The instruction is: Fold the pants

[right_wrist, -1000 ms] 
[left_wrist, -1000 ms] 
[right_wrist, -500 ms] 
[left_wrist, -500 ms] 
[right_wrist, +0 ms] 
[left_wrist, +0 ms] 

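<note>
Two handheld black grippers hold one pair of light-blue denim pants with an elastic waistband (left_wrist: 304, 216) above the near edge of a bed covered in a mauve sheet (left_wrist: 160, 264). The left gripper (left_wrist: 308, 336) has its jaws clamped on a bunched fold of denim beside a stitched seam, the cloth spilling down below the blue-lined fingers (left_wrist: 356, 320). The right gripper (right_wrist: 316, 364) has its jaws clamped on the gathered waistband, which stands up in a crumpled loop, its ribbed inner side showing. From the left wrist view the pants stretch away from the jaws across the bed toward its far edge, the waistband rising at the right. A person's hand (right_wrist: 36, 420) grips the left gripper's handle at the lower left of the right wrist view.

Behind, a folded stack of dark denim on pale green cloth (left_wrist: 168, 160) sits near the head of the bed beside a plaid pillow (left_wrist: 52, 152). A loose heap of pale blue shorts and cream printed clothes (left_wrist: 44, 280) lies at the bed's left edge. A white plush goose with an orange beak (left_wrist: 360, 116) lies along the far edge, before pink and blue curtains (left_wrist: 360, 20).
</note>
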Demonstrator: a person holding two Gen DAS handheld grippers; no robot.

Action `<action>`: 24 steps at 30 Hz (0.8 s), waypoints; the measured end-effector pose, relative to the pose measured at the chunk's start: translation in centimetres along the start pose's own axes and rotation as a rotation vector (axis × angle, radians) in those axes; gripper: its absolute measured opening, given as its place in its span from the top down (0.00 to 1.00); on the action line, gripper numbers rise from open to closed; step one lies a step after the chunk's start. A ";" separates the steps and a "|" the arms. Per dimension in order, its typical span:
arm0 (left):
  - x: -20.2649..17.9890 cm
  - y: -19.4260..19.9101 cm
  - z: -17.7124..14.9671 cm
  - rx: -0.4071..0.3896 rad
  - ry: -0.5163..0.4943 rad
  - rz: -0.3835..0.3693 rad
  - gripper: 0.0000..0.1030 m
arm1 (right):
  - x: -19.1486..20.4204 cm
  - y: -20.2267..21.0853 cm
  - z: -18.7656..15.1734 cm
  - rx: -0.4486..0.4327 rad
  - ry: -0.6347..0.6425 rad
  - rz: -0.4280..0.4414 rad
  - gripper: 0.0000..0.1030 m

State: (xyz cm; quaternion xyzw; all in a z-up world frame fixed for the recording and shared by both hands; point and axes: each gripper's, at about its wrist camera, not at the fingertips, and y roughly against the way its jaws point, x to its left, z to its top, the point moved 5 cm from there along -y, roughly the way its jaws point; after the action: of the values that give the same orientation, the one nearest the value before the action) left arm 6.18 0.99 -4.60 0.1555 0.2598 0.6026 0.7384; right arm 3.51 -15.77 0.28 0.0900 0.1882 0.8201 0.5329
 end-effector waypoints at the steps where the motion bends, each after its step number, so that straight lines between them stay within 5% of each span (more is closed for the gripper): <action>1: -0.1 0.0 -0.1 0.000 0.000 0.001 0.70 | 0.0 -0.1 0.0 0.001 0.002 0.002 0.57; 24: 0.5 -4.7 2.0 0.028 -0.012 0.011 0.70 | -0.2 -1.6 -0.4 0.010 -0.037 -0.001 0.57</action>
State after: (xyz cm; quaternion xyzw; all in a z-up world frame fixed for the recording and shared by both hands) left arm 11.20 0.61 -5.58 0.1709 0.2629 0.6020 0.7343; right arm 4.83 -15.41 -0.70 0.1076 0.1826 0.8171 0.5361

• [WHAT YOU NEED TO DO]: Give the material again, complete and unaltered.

• [OUTPUT OF THE EXERCISE]:
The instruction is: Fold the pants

[right_wrist, -1000 ms] 
[left_wrist, -1000 ms] 
[right_wrist, -500 ms] 
[left_wrist, -500 ms] 
[right_wrist, +0 ms] 
[left_wrist, +0 ms] 

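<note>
Two handheld black grippers hold one pair of light-blue denim pants with an elastic waistband (left_wrist: 304, 216) above the near edge of a bed covered in a mauve sheet (left_wrist: 160, 264). The left gripper (left_wrist: 308, 336) has its jaws clamped on a bunched fold of denim beside a stitched seam, the cloth spilling down below the blue-lined fingers (left_wrist: 356, 320). The right gripper (right_wrist: 316, 364) has its jaws clamped on the gathered waistband, which stands up in a crumpled loop, its ribbed inner side showing. From the left wrist view the pants stretch away from the jaws across the bed toward its far edge, the waistband rising at the right. A person's hand (right_wrist: 36, 420) grips the left gripper's handle at the lower left of the right wrist view.

Behind, a folded stack of dark denim on pale green cloth (left_wrist: 168, 160) sits near the head of the bed beside a plaid pillow (left_wrist: 52, 152). A loose heap of pale blue shorts and cream printed clothes (left_wrist: 44, 280) lies at the bed's left edge. A white plush goose with an orange beak (left_wrist: 360, 116) lies along the far edge, before pink and blue curtains (left_wrist: 360, 20).
</note>
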Demonstrator: a person holding two Gen DAS handheld grippers; no robot.

Action `<action>`: 24 steps at 30 Hz (0.8 s), waypoints; the measured end-effector pose, relative to the pose measured at the chunk's start: translation in centimetres along the start pose's own axes and rotation as a rotation vector (axis × angle, radians) in those axes; gripper: its absolute measured opening, given as its place in its span from the top down (0.00 to 1.00); on the action line, gripper numbers rise from open to closed; step one lies a step after the chunk's start. A ";" separates the steps and a "|" the arms. Per dimension in order, its typical span:
arm0 (left):
  - x: -20.2649..17.9890 cm
  - y: -19.4260..19.9101 cm
  - z: -17.7124..14.9671 cm
  - rx: -0.4071..0.3896 rad
  - ry: -0.5163..0.4943 rad
  - rz: -0.3835..0.3693 rad
  - gripper: 0.0000..0.1030 m
arm1 (right):
  - x: -19.1486..20.4204 cm
  - y: -20.2267..21.0853 cm
  - z: -18.7656..15.1734 cm
  - rx: -0.4486..0.4327 rad
  - ry: -0.6347..0.6425 rad
  - rz: -0.4280..0.4414 rad
  - gripper: 0.0000..0.1030 m

State: (xyz cm; quaternion xyzw; all in a z-up world frame fixed for the recording and shared by both hands; point and axes: each gripper's, at about its wrist camera, not at the fingertips, and y roughly against the way its jaws point, x to its left, z to its top, the point moved 5 cm from there along -y, roughly the way its jaws point; after the action: of the values that give the same orientation, the one nearest the value before the action) left arm 6.18 0.99 -4.60 0.1555 0.2598 0.6026 0.7384; right arm 3.51 -15.77 0.28 0.0900 0.1882 0.8201 0.5329
 end-effector waypoints at the steps where the motion bends, each after its step number, so that straight lines between them stay within 5% of each span (more is closed for the gripper): <action>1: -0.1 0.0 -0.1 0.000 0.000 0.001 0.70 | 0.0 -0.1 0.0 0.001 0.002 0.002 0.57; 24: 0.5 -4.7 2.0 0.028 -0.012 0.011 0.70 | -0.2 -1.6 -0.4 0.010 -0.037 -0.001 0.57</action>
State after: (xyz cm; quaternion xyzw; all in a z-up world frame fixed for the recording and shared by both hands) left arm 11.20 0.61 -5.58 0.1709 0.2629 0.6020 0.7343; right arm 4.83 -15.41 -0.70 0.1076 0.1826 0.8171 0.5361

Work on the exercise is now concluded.